Chinese researchers achieve progress in clinical trial of brain-computer interface-Xinhua

BEIJING, Dec. 21 (Xinhua) — A patient suffering from tetraplegia steered a smart wheelchair through the neighborhood with only his thoughts and directed a robotic dog to fetch a food delivery. These scenes were achieved during a recent clinical trial of a brain-computer interface conducted by a team from the Chinese Academy of Sciences (CAS).

This shattered the conventional boundaries of rehabilitation, carrying the brain’s command from a two-dimensional cursor on a screen into full-bodied, three-dimensional interaction with the physical world.
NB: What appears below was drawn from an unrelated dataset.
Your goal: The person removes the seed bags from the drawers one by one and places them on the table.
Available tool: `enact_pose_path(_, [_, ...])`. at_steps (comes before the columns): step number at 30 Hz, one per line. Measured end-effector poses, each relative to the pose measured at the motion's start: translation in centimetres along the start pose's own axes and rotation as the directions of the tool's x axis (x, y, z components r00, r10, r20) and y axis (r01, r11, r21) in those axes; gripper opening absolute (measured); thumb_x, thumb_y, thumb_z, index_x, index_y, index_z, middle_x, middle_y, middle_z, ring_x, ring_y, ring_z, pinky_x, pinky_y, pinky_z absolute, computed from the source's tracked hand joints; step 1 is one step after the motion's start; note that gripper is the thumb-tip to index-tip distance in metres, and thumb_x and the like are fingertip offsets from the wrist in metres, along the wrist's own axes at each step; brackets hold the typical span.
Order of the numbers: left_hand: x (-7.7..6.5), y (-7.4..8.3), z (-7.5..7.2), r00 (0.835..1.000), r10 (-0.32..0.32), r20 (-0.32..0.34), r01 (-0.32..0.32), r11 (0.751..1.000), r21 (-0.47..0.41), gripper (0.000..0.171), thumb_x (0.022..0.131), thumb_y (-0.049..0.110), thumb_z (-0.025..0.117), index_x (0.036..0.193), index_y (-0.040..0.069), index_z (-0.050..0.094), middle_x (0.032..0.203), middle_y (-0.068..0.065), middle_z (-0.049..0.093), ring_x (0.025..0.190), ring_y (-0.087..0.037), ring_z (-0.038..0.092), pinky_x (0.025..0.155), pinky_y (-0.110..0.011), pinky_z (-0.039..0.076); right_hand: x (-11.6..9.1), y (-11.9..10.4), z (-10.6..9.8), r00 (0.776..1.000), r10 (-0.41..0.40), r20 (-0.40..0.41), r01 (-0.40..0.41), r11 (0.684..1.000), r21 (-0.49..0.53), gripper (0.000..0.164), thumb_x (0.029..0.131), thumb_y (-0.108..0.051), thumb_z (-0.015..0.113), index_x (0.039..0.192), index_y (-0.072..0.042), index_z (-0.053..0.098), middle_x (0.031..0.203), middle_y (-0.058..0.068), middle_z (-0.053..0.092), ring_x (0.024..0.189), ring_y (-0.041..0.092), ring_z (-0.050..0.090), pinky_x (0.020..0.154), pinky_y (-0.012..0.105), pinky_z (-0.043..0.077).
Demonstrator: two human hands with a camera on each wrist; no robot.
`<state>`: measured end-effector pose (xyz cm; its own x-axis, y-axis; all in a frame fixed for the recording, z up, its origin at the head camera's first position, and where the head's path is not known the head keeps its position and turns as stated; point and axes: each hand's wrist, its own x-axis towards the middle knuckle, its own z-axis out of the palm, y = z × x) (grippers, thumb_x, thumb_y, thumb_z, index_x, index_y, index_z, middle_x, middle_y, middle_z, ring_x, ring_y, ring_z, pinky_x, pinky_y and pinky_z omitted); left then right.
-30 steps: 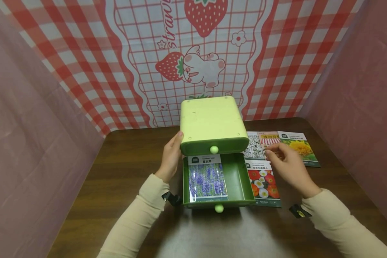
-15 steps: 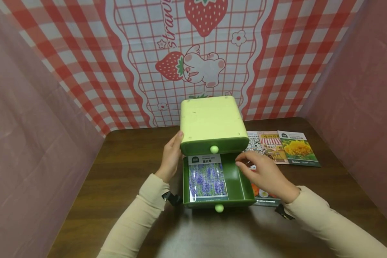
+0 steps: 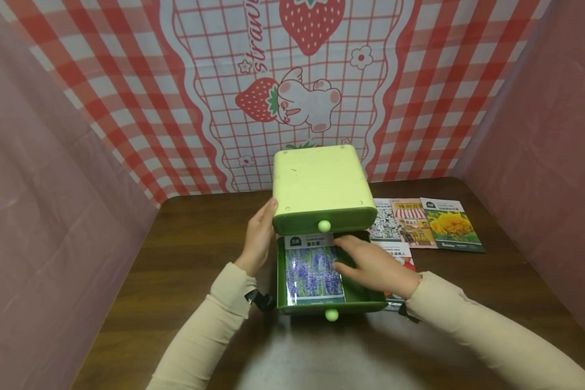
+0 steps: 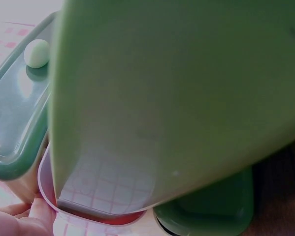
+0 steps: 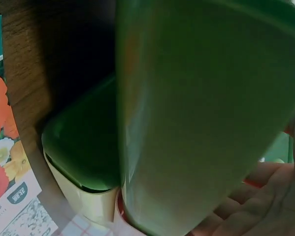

Brain-computer interfaces are designed to create a direct communication channel between the brain and external devices. Around the world, research groups have already demonstrated the laboratory feats, including “mind typing” and robotic-arm control. The enduring challenge is to make those systems reliable enough to vanish into a patient’s daily life.

The patient became quadriplegic in 2022 due to a spinal-cord injury and received the brain-computer-interface system, developed by the Center for Excellence in Brain Science and Intelligence Technology under the CAS, in June 2025. Within weeks of training, he can reliably control a computer cursor and a tablet.

The researchers employed a high-throughput wireless invasive brain-computer interface system to enable the patient to stably control a smart wheelchair and a robotic dog using neural signals, achieving autonomous mobility and object retrieval in real-world settings.

It signifies that China’s research in the field is shifting from merely restoring basic interaction to expanding the real-life horizons of paralyzed patients.

The team also creatively fused two distinct decoding strategies to distill meaningful commands from noisy neural activities and boost the overall brain-control performance by more than 15 percent.

Moreover, the researchers squeezed the system’s end-to-end latency, from neural pickup to command execution, under 100 milliseconds which is below the body’s own reaction time, giving the patient control that feels fluid and natural.